Sukses

Dipatok Rp 14.000, Bagaimana Nasib Minyak Goreng Kemasan di Pasaran?

Pemerintah memberlakukan minyak goreng kemasan satu harga Rp 14.000 per liter di toko ritel modern mulai 19 Januari 2022.

Liputan6.com, Jakarta Pemerintah memberlakukan minyak goreng kemasan satu harga Rp 14.000 per liter di toko ritel modern mulai 19 Januari 2022. Sementara itu, hingga saat ini, harga minyak goreng di pasaran masih terpantau berkisar Rp 18.000-21.000 per liter.

Kementerian Perdagangan memastikan nasib kemasan minyak goreng yang ada di pasaran di toko ritel akan tetap mengikuti aturan yang dikeluarkan. Direktur Jenderal Perdagangan Dalam Negeri Oke Nurwan menyebut telah menemukan solusi setelah berbincang dengan produsen dan pelaku usaha ritel.

“Ini jelas menyatakan intinya dari perubahan kebijakan permendag 01/2022 ke permendag 03.2022 dimana permendag 01 itu hanya kemasan sederhana, sekarang semua kemasan baik premium maupun medium itu dijual dengan harga 14 ribu per liter atau setara, karena ada volumenya,” katanya dalam konferensi pers, Selasa (18/1/2022).

“Dan saat ini sedang dipertemukan antara ritel modern, karena dalam pencatatan administrasinya lebih mudah, gimana mekanismenya dengan produsen terkait minyak kemasan yang sudah tersedia yang akan diperdagangkan mulai jam 00.01 nanti hari rabu, adalah dijual dengan Rp 14 ribu,” imbuhnya.

Artinya, kata dia, dengan kemasan yang ada saat ini dipasaran dengan harga sebelum dilakukan penyesuaian, pelaku usaha ritel bisa memberlakukan harga baru.
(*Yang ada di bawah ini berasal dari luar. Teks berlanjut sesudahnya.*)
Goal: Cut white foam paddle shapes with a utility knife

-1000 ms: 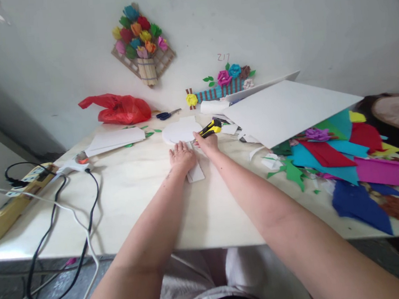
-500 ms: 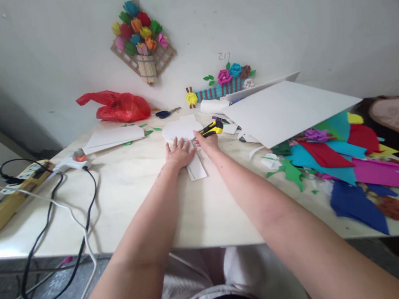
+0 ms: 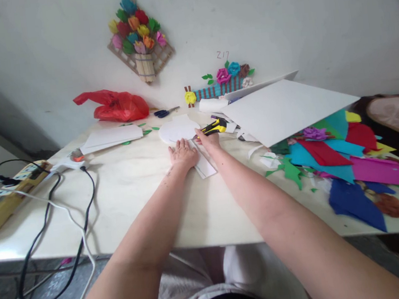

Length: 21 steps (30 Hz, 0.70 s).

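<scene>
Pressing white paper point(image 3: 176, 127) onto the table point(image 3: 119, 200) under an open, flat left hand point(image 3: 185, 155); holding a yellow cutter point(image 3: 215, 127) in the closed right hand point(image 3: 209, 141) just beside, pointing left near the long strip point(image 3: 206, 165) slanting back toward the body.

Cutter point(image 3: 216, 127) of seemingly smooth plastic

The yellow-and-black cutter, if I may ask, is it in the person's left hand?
No, the right hand holds the cutter, while the left hand rests on a white piece.
</scene>
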Motion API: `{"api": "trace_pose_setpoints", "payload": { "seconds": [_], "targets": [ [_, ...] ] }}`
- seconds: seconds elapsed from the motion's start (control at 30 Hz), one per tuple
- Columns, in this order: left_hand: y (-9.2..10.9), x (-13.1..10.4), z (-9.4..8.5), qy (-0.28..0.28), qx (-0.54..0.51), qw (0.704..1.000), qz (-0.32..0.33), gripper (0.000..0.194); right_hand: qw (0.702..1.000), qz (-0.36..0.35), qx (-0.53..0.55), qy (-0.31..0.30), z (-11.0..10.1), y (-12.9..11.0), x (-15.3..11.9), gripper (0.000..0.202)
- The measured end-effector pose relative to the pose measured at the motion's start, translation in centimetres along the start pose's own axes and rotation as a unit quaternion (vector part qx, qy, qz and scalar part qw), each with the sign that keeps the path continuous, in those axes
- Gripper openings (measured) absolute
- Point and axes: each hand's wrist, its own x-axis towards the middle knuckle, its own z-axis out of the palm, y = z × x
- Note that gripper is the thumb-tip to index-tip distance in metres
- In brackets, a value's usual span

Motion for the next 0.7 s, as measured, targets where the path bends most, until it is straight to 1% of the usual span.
{"api": "trace_pose_setpoints", "payload": {
  "seconds": [0.13,0.27,0.37,0.57,0.7],
  "targets": [
    [-0.3,0.0,-0.3,0.01,-0.007,1.0,0.008,0.066,1.0,-0.001,0.0,-0.005,0.1,0.0,-0.1,0.018],
    [-0.6,0.1,-0.2,0.037,-0.015,0.999,0.021,0.063,1.0,-0.013,-0.019,-0.018,0.2,0.0,-0.2,0.025],
    [-0.7,0.2,-0.2,0.044,-0.017,0.999,0.021,0.06,0.999,-0.02,-0.029,-0.024,0.4,0.0,-0.3,0.029],
    [-1.3,0.3,-0.5,0.03,-0.003,0.999,0.044,0.055,0.999,0.008,-0.019,-0.036,0.4,-0.8,-0.5,0.03],
    [-2.0,0.6,-0.6,0.016,0.004,0.998,0.056,0.056,0.998,0.013,-0.053,-0.036,-0.1,-1.0,-0.4,0.029]
  ]
}}
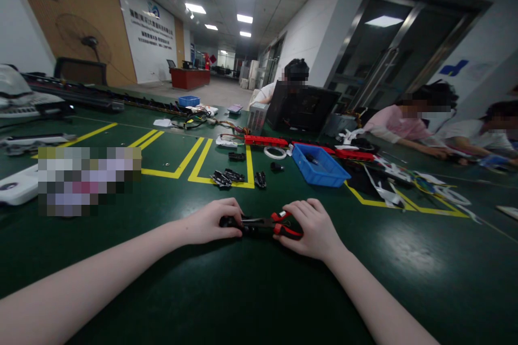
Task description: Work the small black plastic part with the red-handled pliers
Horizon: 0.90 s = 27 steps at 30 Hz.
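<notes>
Starting at the far left: got a white gadget (19, 184) at the edge, right next to a blurred-out patch, so can't say much about that one. Up in the upper left, can spot a fan (89, 40) and a chair (81, 71) below it. Moving right, can see yellow tape (161, 173) laid out in boxes on the green table (162, 291). Also got a red desk (190, 78) way back, upper left of centre, plus a small bin (189, 101) under it in the frame.

Now just below the middle of the frame. With the left hand (218, 221), pinching a black part (229, 222) between thumb and fingers, mostly covered up. Above that, see a bunch of black bits (222, 179) in and beside a taped box. Just right of the part, see pliers (268, 223) lying level, pointing left and reaching right up to it. Can't tell about any actual bite on it. With the right hand (313, 229), curled around the red-and-black handles, held spread apart.

Further up, got a red strip (266, 141), a white ring (266, 154), a person (297, 71) behind a black case (305, 108), then a blue tub (329, 178). Far right, see a pink sleeve (386, 120) leaning in.
</notes>
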### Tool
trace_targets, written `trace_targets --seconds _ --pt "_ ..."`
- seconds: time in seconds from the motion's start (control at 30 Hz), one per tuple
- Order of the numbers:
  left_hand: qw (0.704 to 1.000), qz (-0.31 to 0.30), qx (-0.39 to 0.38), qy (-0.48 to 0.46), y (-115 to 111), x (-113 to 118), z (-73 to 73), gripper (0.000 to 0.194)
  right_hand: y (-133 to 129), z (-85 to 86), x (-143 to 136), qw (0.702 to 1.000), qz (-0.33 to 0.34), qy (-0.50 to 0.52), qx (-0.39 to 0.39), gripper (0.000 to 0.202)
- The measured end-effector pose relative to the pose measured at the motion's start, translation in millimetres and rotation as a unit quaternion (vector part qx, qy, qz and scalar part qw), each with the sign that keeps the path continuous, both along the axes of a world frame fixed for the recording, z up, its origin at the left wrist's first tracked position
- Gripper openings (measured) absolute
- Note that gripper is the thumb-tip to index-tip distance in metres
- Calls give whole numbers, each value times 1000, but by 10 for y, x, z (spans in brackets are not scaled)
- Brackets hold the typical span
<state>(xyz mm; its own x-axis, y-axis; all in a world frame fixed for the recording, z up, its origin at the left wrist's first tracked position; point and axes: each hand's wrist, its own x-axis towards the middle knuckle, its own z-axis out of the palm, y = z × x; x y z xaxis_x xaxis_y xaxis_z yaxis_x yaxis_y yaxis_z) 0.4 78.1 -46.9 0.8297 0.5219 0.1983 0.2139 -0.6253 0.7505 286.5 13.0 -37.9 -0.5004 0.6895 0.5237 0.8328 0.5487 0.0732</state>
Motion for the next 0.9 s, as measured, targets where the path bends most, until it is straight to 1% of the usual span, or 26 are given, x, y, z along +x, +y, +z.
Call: trace_targets --seconds 0.5,0.6,0.77,0.9 --pt "1000 -2 9 3 17 -9 -2 13 -7 -3 -28 1000 10 -23 -4 42" --pt "1000 -7 11 1 26 -12 -22 14 -6 9 -33 1000 10 -27 -6 42" --pt "1000 -10 22 -7 38 -14 -59 10 0 20 -42 999 14 -32 9 42" --pt "1000 -11 17 -6 29 -16 -31 10 7 14 -29 999 12 -38 9 43"
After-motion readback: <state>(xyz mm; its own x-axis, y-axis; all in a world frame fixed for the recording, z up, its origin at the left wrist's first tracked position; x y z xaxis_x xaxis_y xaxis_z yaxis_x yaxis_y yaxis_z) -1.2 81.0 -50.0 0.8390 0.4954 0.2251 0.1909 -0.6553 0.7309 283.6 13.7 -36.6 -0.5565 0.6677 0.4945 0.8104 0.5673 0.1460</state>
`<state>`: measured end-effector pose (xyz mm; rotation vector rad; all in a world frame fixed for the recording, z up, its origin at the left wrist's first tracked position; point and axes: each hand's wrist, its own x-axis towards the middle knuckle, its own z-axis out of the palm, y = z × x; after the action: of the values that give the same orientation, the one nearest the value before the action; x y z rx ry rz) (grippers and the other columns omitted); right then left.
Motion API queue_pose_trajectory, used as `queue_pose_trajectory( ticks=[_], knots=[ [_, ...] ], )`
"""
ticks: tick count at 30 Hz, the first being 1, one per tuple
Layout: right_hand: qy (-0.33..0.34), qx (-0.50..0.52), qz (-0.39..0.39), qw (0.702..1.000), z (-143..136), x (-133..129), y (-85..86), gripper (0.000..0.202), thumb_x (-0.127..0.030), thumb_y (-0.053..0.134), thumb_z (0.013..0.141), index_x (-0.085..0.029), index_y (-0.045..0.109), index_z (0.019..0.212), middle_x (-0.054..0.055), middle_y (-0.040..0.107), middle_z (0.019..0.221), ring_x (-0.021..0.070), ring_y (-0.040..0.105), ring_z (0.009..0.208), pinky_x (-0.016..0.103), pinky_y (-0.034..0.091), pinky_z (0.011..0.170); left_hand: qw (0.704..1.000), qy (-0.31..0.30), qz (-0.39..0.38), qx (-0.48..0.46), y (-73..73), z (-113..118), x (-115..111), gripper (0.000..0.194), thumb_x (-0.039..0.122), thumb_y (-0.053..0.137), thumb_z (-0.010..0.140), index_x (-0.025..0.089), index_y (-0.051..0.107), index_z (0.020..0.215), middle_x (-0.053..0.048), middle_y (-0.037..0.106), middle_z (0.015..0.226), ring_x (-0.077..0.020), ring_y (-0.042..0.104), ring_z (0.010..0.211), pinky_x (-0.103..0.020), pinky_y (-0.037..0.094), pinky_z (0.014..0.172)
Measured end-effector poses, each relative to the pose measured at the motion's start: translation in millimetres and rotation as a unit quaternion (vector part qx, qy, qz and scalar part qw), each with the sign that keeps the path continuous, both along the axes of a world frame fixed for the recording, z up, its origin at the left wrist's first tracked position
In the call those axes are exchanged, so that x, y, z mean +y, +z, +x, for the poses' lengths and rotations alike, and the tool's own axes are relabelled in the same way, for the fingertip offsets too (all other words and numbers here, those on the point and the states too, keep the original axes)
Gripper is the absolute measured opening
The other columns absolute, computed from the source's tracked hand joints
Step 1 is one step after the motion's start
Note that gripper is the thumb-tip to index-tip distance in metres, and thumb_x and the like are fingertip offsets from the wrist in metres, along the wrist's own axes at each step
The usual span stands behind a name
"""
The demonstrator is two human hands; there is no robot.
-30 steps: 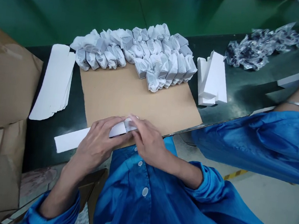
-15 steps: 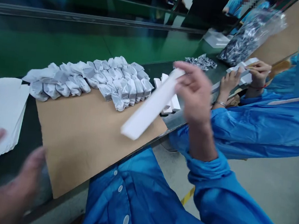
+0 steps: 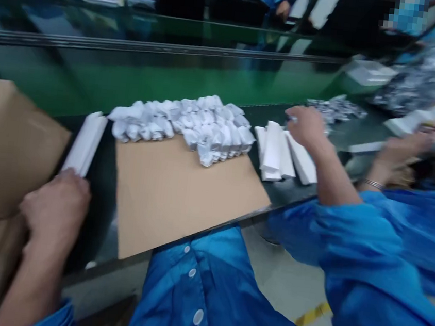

“Mekanisme administrasi ini bisa ditagihkan (kepada pemerintah) karena harga belum berbeda ada mekanisme ritel dan pemasok yang dibicarakan saat ini. Sehingga ritel modern bisa mulai dari stok yang ada dengan harga Rp 14 ribu perliter,” terangnya.

 

* Untuk mengetahui kebenaran informasi yang beredar, silakan WhatsApp ke nomor 0811 9787 670 hanya dengan ketik kata kunci yang diinginkan.

2 dari 2 halaman

Siapkan Rp 7,6 Triliun

Ia membeberkan dana Rp 7,6 triliun yang bersumber dari Badan Pengelola Dana Perkebunan Kelapa Sawit (BPDPKS) itu digunakan untuk membayar selisih harga. Artinya, pemerintah akan menanggung selisih harga dari Harga Eceran Tertinggi (HET) terhadap harga keekonomian kemasan.

“Ini sudah diperhitungkan, yang dibayar itu selisih harga, kita perhitungkan karena kebutuhan ini saat ini beredar itu diproduksi kita siapkan anggaran untuk 250 juta liter perbulan, dan dibayar itu selisih harga dan kita tahu mekanismenya dengan harga kebutuhan bahan baku CPO,” katanya.

“sekarang angkanyaitu diatas saat ini dibawah 13 ribu perliter sedikit, itu akhirnya untuk dikemas menjadi kemasan premium maka ada harga keekonomiannya,” imbuhnya.

Ia memastikan anggaran yang ditetapkan pemerintah saat ini Rp 7,6 triliun akan mampu mencukupi pembayaran selisih itu untuk enam bulan kedepan.

“Sementara dari produsen ke distribusi ditetapkan HET adalah Rp 14 ribu, maka yang dibayar itu adalah selisih dari HET. 7,6 triliun itu sangat cukup sampai ke distribusinya ke seluruh pelosok wiayah NKRI,’ katanya.